The cyborg drone in the room tries to approach her at an almost quick pace only for her to shoot it in the head and point her gun at him again; the muzzle hot by laser burns him.
“How long was he dead?”
“I know it must seem crazy to make them and depend on them, but look at the benefits!”
“How long was he dead?-!”
“Maybe twenty-one and four, you don’t have to kill me, no one sees them, I live on a fucking mountain dammit, nobody sees them, don’t kill me.”
“If they attack my men, I will kill you, disconnect and sacrifice them and we let you live.”
Immediately the remaining drones begin to wander, most in low light, tools to piece thru machinery, each with some form of wound covered in mechanizations or medically sealed grotesque. The soldiers critically damage the drones.
“It is against the laws.”
“They have no laws; they farm and shout at the sky.”
“So you’ve described every man, it is against our laws.”
Simon interrupts, “It’s done, crew has disarmed the door and are rummaging, but we’re overall ready for departure. Are you going to kill him?”
“No, he lives,” she says pushing her gun into his head one last time as she walks from him, “for now.”
“There is no Simulant law!

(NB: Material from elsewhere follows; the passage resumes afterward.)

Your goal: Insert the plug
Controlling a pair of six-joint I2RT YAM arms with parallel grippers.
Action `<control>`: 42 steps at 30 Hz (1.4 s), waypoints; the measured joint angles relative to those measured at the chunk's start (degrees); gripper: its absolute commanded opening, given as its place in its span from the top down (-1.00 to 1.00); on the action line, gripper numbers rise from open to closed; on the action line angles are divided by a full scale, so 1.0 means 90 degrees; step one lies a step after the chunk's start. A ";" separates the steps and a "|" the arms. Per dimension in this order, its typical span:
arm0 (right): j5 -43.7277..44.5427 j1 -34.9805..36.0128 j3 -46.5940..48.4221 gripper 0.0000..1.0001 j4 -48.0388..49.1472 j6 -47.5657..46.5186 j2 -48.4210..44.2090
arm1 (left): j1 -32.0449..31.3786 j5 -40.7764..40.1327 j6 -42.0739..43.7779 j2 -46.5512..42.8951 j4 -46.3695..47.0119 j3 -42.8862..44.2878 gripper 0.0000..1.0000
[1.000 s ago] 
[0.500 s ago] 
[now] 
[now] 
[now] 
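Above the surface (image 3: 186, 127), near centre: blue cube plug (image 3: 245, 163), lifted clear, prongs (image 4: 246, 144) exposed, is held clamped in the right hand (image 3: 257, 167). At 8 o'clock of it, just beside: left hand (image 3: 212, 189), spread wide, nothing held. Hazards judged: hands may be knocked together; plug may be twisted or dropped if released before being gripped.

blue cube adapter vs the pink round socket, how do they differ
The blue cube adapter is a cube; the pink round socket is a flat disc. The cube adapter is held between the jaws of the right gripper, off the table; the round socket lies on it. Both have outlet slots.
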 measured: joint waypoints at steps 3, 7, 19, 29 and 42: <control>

You will fracture everything, we must use the drones!”
She lifts her weapon in hand just enough to shoot the drone once more on her way from the room. Her figure marked by the foam sealant on her knee and calf, the tattoos on her spine in the outer daylight as she passes beyond the doorframe. The pilots hurriedly carrying bundles of raw wiring, the gunman carrying the head of a cyborg smugly, and Simon watching the owner until they finish, he takes nothing but a final stare at the owner, already in salubrious exit.